Chapter 4: A Star Called The Sun

Question 1

Throughout early human history, the sun was accepted as a God. Name 4 of the “sun gods” from different civilizations and the characteristics it was usualy given

Answer 1

Greek - Helios
Egyptian- Ra
Aztec - Tonatiuh
Inuit - Malina

Usually given human capabilities and perfect personality

Question 2

Describe where the sun is located on a Hertzsprung-Russel Diagram

Answer 2

The Sun is a Mainsequence star.

On the smaller side of main sequence stars but brighter than 85% of stars in our Galaxy.

the figure points to the location of our sun on a Hertzsprung-Russel diagram

Question 3

Describe the Anatomy of our Sun

Answer 3

• there is no solid surface - the sun is a ball of gas that gets denser toward the center

Photosphere
* appears as a solid layer but is not
* the density at which we can not see any deeper toward the core
* bright
* usually size of photosphere is taken for measurements of size of sun

**Chromosphere: **
* irregular layer of gases extends up from photosphere
* 2500km thick
* need special instruments to see because transparent to most visible radiation

Corona:
* outermost layer
* extends millions of km into space
* usually not visible becuase of the brightness of photosphere - visisble during a total solar eclipse.

Question 4

Diameter of the sun?

Answer 4

~1.4 million km (about 109 x the diameter of Earth)

Question 5

Volume of the sun

Answer 5

~1.3 milliion x the volume of earth

Question 6

Mass of Sun
What % of the mass of our solar system is contained in the sun?

Answer 6

Mass is about 330,000 x Earth

Sun contains 99.8% of all the mass in the Solar system

Question 7

Age of Sun

Answer 7

~4.6 billion years (earth is estimated at 4.6 and sun is slightly older than earth)

Question 8

Why is the rotation period of the sun vary at diffrent altitudes? What is the rotation period at the equator? At the poles?

Why does the sun have an oblate shape? draw a diagram of this shape

Answer 8

The “rotation period” of the Sun refers to the time it takes for different parts of the Sun to complete one full rotation.

Because the Sun is not a solid object , as it rotates, mass is transferred to its middle, giving the whole body an oblate shape.

• At the Sun’s equator, it takes about 25 Earth days for the Sun to complete one full rotation.
• At the Sun’s poles, it takes about 35 Earth days for a full rotation.

oblate shape

Question 9

What is the temperature of the sun (in Kelvin) at the surface vs the interior?

Answer 9

Surface temperature: 5800K
Interior: 15 million K

Question 10

What is Kelvin? What is the zero point for K? How to calculate Kelvin from Celcius?

Answer 10

Kelvin is a scale of temperature, like celcius.
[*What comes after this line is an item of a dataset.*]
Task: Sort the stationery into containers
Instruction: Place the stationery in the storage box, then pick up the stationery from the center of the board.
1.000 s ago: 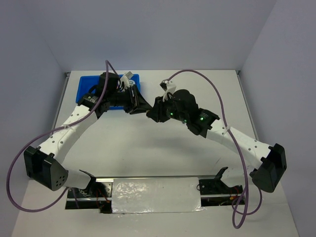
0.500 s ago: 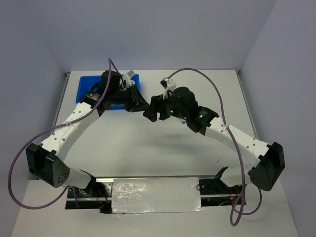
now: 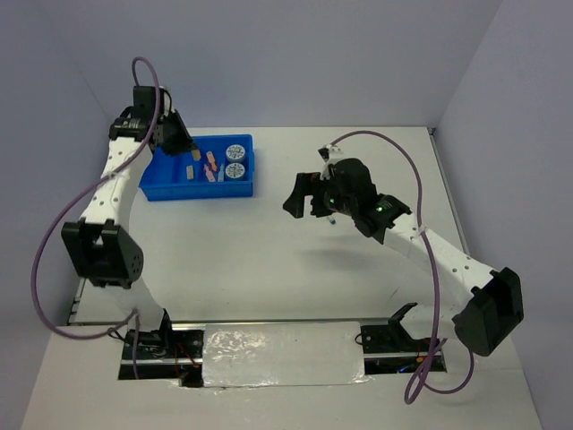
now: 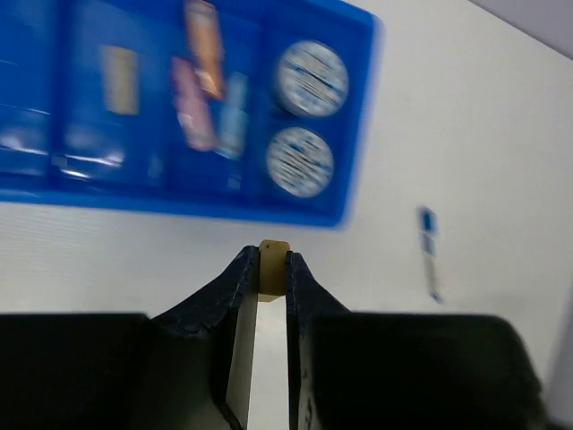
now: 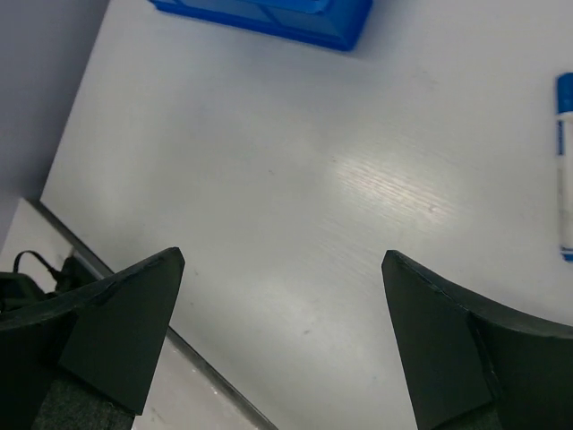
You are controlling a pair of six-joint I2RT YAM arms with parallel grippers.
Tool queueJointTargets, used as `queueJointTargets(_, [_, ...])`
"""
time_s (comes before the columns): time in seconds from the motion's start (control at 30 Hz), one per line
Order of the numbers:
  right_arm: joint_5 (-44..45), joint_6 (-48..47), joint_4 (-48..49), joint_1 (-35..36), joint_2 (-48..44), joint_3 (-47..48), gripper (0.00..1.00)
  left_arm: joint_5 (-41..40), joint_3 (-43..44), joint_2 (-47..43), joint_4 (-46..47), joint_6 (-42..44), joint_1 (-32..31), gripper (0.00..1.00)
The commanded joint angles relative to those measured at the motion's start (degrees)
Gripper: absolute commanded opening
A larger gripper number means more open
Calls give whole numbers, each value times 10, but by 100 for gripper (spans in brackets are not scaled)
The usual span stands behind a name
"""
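Note:
My left gripper [image 4: 272, 255] is shut on a small tan block [image 4: 273, 269] pinched at its fingertips. In the top view the left gripper [image 3: 179, 141] hangs high over the back left of the blue tray [image 3: 161, 190]. The tray [image 4: 356, 107] holds two patterned rolls [image 4: 311, 78], orange [image 4: 204, 45], pink [image 4: 192, 116] and blue [image 4: 235, 103] clips, and a tan block [image 4: 118, 79]. A white pen with a blue cap [image 4: 429, 251] lies on the table right of the tray. My right gripper [image 3: 303, 204] [image 5: 282, 260] stands open and empty, with the pen [image 5: 564, 170] to its right.
The white table [image 3: 269, 260] is walled on three sides. Purple cables [image 3: 54, 242] loop off both arms. The table's near edge [image 5: 134, 358] shows in the right wrist view, and a foil-covered strip [image 3: 282, 354] lies between the arm bases.
The left gripper closed on the tan block and swung up and left from mid-table to the tray's back left, uncovering the tray. The right gripper opened wide and drew back slightly right.

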Motion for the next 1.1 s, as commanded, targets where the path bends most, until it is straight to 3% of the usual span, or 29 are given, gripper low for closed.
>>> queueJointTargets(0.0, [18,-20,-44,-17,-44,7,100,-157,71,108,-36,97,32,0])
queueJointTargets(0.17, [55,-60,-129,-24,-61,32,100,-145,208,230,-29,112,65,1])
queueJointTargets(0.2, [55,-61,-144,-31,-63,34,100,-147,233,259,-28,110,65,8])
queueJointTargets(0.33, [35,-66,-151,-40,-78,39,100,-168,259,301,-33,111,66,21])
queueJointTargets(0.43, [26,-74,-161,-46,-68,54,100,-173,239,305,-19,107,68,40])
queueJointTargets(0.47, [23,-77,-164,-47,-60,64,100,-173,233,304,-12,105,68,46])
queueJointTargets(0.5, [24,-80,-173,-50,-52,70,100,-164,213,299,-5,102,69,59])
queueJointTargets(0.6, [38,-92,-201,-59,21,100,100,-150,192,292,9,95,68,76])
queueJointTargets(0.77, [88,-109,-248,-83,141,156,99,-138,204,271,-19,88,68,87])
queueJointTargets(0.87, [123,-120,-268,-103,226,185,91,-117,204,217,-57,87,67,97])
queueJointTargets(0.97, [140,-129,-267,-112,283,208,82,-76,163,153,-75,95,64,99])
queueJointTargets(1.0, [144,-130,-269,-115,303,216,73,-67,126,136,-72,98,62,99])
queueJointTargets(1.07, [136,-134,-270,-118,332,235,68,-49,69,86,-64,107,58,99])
• They increase at the same rate but have a different starting point (zero point)
• Each dividion of celcius is equal to each division of K because they increase at the same rate (one degree change C is same as one degree change K)
• Example: A change from 20°C to 30°C is the same as a change from 293K to 303K.

0 degrees C: The point at which water freezes
0 degreees K: The point at which all motion within an atom ceases (equal to -273 degrees celcius)

Therefore, to calculate K, just add 273 degrees to celcius

Question 11

What is an Astronomical Unit?

Why are these used for measuring distances within our solar system

Answer 11

**1 AU **= 150 million kilometers (distance between sun and earth)

• astronomical units are used when reffering to distances within solar system because light years are too big (ie. distance between sun and earth in LY is only 0.000016 light years, or 8 light minutes) and km are too small
• therefore, AU makes it easier to calculate and discuss measurements in solar system

Question 12

How many AU is Mars from the Sun? Pluto?

Answer 12

Mars is 1.5 AU from the Sun
Pluto is 39.5 AU from the Sun

Question 13

What does it mean to sample something directly vs. indirectly?

Answer 13

Direct sampling: physically taking a piece or portion of the object or substance and analyzing i

Indirect Sampling: using methods to analyze or understand something without physically taking a part of it. Instead, you gather information based on what the object emits, reflects, or how it interacts with its environment.

Question 14

Describe Spectroscopy.

Is this a method of indirect or direct sampling?

What does spectroscopy aim to determine?

What is the device that is used? What does it do?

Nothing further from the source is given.